### What you are asked to do
Every line of the data must appear again in the answer, exactly as written.

### Raw data
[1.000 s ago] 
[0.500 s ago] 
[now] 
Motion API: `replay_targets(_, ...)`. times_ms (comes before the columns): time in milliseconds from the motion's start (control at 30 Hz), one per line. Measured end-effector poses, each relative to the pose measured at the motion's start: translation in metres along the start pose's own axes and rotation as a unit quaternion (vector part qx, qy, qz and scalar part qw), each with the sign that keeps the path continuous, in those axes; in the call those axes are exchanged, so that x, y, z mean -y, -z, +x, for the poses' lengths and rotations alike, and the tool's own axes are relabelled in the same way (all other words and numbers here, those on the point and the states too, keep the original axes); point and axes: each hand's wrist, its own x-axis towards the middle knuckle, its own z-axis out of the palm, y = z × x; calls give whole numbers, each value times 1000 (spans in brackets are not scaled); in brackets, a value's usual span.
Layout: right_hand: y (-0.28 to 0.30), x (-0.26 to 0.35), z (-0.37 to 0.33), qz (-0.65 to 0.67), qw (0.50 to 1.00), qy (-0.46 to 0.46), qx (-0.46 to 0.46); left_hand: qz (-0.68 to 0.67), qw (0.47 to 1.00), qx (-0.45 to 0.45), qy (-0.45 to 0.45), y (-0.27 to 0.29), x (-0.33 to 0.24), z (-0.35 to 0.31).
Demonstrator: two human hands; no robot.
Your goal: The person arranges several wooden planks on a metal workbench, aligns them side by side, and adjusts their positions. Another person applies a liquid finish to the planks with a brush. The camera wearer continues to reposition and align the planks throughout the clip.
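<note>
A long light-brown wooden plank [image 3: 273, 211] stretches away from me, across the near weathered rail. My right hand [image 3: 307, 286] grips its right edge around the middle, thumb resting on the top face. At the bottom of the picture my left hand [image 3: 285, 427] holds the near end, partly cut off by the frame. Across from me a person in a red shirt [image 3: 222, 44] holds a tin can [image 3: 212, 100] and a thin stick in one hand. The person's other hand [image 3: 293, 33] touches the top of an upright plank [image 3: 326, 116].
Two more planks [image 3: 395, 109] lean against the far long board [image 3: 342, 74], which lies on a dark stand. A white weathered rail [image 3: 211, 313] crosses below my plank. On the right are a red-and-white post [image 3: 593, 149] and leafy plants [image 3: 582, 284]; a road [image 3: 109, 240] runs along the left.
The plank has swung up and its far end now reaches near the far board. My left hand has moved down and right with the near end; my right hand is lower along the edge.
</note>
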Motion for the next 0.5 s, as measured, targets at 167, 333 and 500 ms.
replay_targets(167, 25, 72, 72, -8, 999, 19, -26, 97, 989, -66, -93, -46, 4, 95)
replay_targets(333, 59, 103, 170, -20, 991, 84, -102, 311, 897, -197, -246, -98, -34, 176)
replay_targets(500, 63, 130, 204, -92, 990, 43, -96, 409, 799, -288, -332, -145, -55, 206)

### Output of the exercise
[1.000 s ago] 
[0.500 s ago] 
[now] 
Motion API: `replay_targets(_, ...)`. times_ms (comes before the columns): time in milliseconds from the motion's start (control at 30 Hz), one per line. Measured end-effector poses, each relative to the pose measured at the motion's start: translation in metres along the start pose's own axes and rotation as a unit quaternion (vector part qx, qy, qz and scalar part qw), each with the sign that keeps the path continuous, in those axes; in the call those axes are exchanged, so that x, y, z mean -y, -z, +x, for the poses' lengths and rotations alike, and the tool's own axes are relabelled in the same way (all other words and numbers here, those on the point and the states too, keep the original axes); point and axes: each hand's wrist, its own x-axis towards the middle knuckle, its own z-axis out of the palm, y = z × x; calls give whole numbers, each value times 1000 (spans in brackets are not scaled); in brackets, a value's usual span.
Layout: right_hand: y (-0.28 to 0.30), x (-0.26 to 0.35), z (-0.37 to 0.33), qz (-0.65 to 0.67), qw (0.50 to 1.00), qy (-0.46 to 0.46), qx (-0.46 to 0.46); left_hand: qz (-0.68 to 0.67), qw (0.47 to 1.00), qx (-0.45 to 0.45), qy (-0.45 to 0.45), y (-0.27 to 0.29), x (-0.33 to 0.24), z (-0.35 to 0.31).
Demonstrator: two human hands; no robot.
Your goal: The person arranges several wooden planks on a metal workbench, aligns them side by side, and adjusts their positions. Another person applies a liquid finish to the planks with a brush. The camera wearer continues to reposition and align the planks throughout the clip.
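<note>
A long light-brown wooden plank [image 3: 273, 211] stretches away from me, across the near weathered rail. My right hand [image 3: 307, 286] grips its right edge around the middle, thumb resting on the top face. At the bottom of the picture my left hand [image 3: 285, 427] holds the near end, partly cut off by the frame. Across from me a person in a red shirt [image 3: 222, 44] holds a tin can [image 3: 212, 100] and a thin stick in one hand. The person's other hand [image 3: 293, 33] touches the top of an upright plank [image 3: 326, 116].
Two more planks [image 3: 395, 109] lean against the far long board [image 3: 342, 74], which lies on a dark stand. A white weathered rail [image 3: 211, 313] crosses below my plank. On the right are a red-and-white post [image 3: 593, 149] and leafy plants [image 3: 582, 284]; a road [image 3: 109, 240] runs along the left.
The plank has swung up and its far end now reaches near the far board. My left hand has moved down and right with the near end; my right hand is lower along the edge.
</note>
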Motion for the next 0.5 s, as measured, targets at 167, 333 and 500 ms.
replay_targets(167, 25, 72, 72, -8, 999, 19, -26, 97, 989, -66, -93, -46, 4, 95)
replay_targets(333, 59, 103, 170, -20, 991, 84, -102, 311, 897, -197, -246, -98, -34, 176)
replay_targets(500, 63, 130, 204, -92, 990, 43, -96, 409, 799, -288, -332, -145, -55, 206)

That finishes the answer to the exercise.